Department of Pharmacology, University of Nebraska Medical Center, Omaha.

Preincubation of 1321N1 human astrocytoma cells in medium buffered with bicarbonate induced 50 to 100% increases in subsequent stimulation of cyclic AMP accumulation by the beta adrenergic receptor agonist isoproterenol and by the direct adenylyl cyclase activator forskolin, compared to cells incubated in buffered medium without bicarbonate. This "bicarbonate-induced sensitization" of cyclic AMP accumulation occurred rapidly, was rapidly reversible and was bicarbonate concentration-dependent.
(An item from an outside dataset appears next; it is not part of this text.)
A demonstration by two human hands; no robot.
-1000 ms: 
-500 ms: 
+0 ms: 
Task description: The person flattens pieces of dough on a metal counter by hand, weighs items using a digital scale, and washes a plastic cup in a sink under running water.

Although protein kinase C activation also induces sensitization in these cells, sensitization by bicarbonate does not appear to involve protein kinase C, because neither protein kinase C down-regulation nor the kinase inhibitor staurosporine prevented sensitization. Pertussis toxin neither mimicked nor prevented the sensitization by bicarbonate, suggesting that pertussis toxin-sensitive guanine nucleotide-binding proteins are not involved. The effect of bicarbonate appears to be on synthesis of cyclic AMP rather than degradation, inasmuch as the phosphodiesterase inhibitor 3-isobutyl-1- methylxanthine did not prevent expression of sensitization and because cyclic AMP degradation rates were not altered after bicarbonate incubation. However, increased adenylyl cyclase activity was not retained in broken cell preparations from cells incubated with bicarbonate. These results suggest the occurrence of a novel mechanism through which bicarbonate exposure can regulate adenylyl cyclase activity in intact cells.